Théâtre - Critique

Des Jours et des nuits à Chartres

Des Jours et des nuits à Chartres - Critique sortie Théâtre


La Seconde Guerre mondiale a souvent nourri les projets scéniques du directeur du Théâtre National de Nice. « Intrigué, choqué, violenté » par cette fracture de l’histoire, Daniel Benoin se propose aujourd’hui d’en explorer une nouvelle fois les méandres, par le biais d’une œuvre abordant le thème de l’épuration. Des Jours et des nuits à Chartres, du dramaturge et romancier suédois Henning Mankell (auteur ayant acquis une renommée internationale grâce aux enquêtes de l’inspecteur Kurt Wallander) revient sur le destin d’une certaine Simone, jeune femme tondue et publiquement humiliée à la libération pour avoir entretenu une liaison avec un soldat allemand.
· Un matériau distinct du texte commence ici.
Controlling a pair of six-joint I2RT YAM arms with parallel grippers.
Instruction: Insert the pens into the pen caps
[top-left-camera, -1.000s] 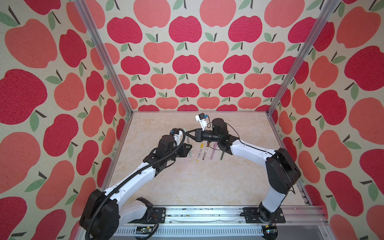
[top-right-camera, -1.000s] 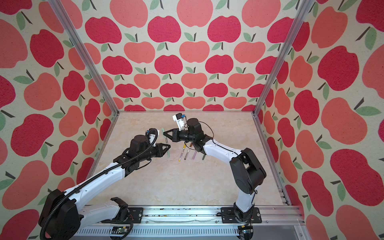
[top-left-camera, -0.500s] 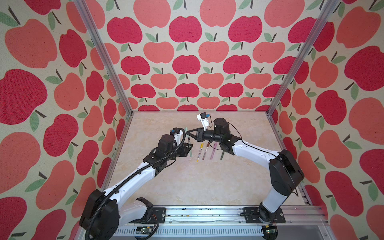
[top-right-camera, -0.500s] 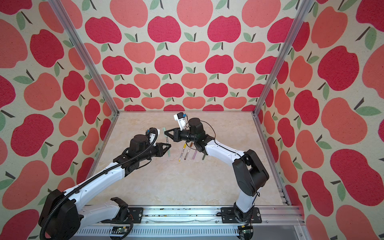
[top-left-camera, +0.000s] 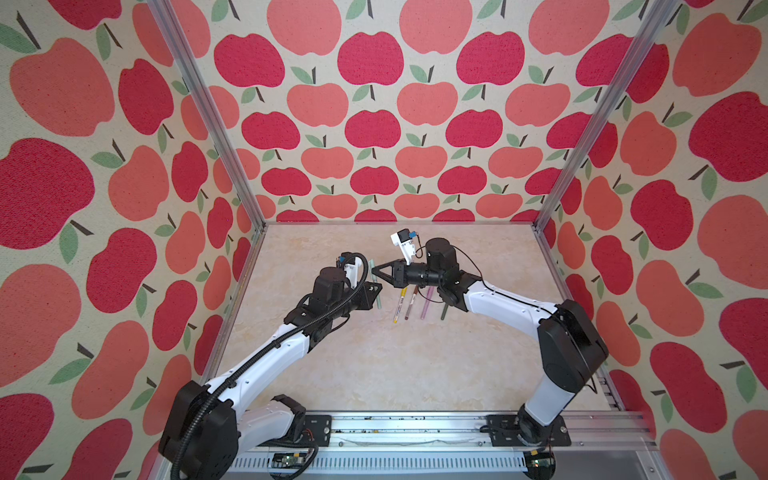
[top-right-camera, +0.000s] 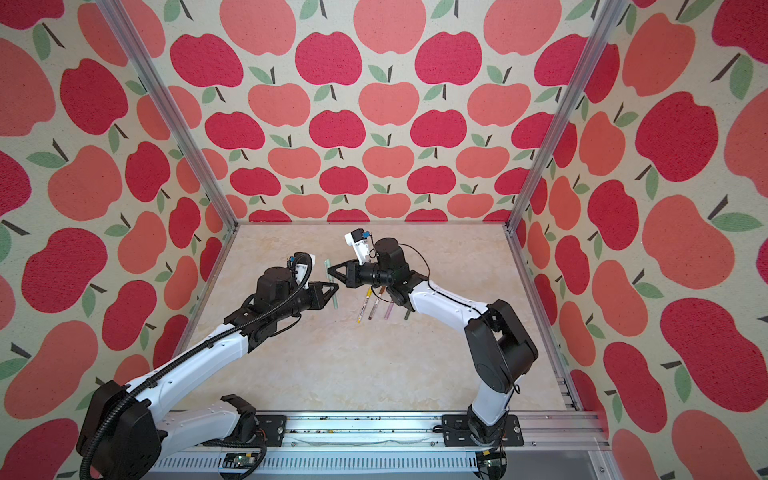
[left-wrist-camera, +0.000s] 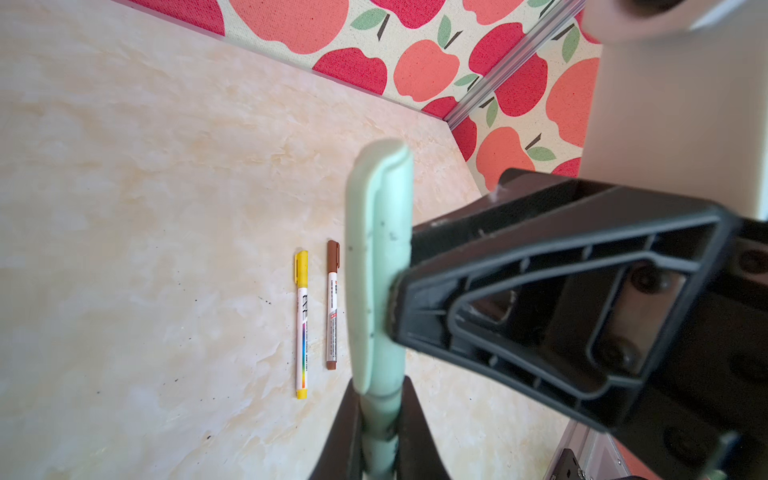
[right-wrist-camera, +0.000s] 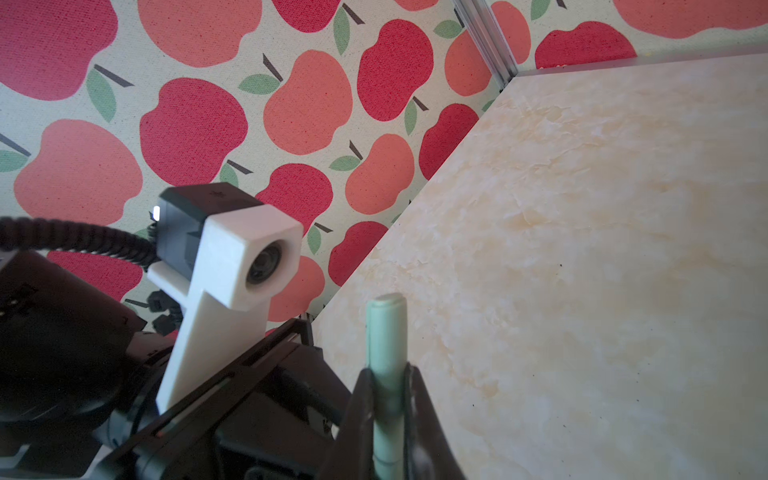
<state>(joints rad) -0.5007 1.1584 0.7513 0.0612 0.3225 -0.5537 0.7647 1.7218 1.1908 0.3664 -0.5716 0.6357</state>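
Left claw clamps the barrel of the sage pen; right claw, facing it, clamps the cap, presumably to press both parts together along one axis.

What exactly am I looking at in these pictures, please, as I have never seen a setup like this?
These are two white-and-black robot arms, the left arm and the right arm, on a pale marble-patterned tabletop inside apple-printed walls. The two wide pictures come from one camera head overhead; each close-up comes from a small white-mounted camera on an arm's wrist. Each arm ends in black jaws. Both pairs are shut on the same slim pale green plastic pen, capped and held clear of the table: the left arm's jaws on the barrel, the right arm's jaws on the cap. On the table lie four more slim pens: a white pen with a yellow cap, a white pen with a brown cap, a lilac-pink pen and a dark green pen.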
Le photographe Robert Capa immortalisa l’image de cette femme avançant dans une des rues principales de Chartres, l’enfant né de cet amour dans les bras, vilipendée par la foule qui la suit jusqu’à la prison dans laquelle on va l’enfermer dans l’attente de son procès. C’est l’existence de cette amoureuse de la honte que réinvente ici Henning Mankell, à travers le regard que porte Robert Capa sur sa propre photographie ainsi que sur les troubles de l’immédiate après-guerre.
 
Les affres de l’épuration
 
De flashbacks en retours dans le laboratoire du photographe, Des Jours et des nuits à Chartres avance comme une sorte de scénario de téléfilm visant, par le biais du destin de Simone, à mettre en évidence les fourvoiements de l’épuration, à questionner la légitimité morale des condamnations pour « délit d’amour ». Cela, sans grandes évidences dramaturgiques. La mise en scène de Daniel Benoin est à l’avenant de cet aspect proprement narratif : elle illustre le texte de la pièce sans réussir à créer de réel moment d’intensité, de véritable élan de théâtre. Pourtant, les sept comédiens du spectacle (dont Fanny Valette dans le rôle de Simone et Olivier Sitruk dans celui de Robert Capa, mais aussi du soldat allemand dont la jeune femme tombe amoureuse) manifestent une indéniable envie de bien faire. Ils s’appliquent à dessiner toutes les arêtes psychologiques des leurs personnages. Mais l’épreuve du plateau est sans appel, leurs efforts ne portent pas leurs fruits. Les deux heures de la représentation passent, scène après scène, ne rendant compte que de manière explicative des enjeux humains, philosophiques et politiques que traverse la pièce de Henning Mankell.
 
Manuel Piolat Soleymat

Des Jours et des nuits à Chartres, de Henning Mankell (texte français de Terje Sinding) ; mise en scène de Daniel Benoin. Du 24 septembre au 23 octobre 2010. Les mercredis, vendredis et samedis à 20h30, les mardis et jeudis à 19h30. Représentations supplémentaires les dimanches 3 et 17 octobre, à 15h00. Théâtre National de Nice – Centre dramatique national Nice – Côte d’Azur, Promenade des Arts, 06300 Nice. Réservations au 04 93 13 90 90 ou sur www.tnn.fr. Durée de la représentation : 2h00.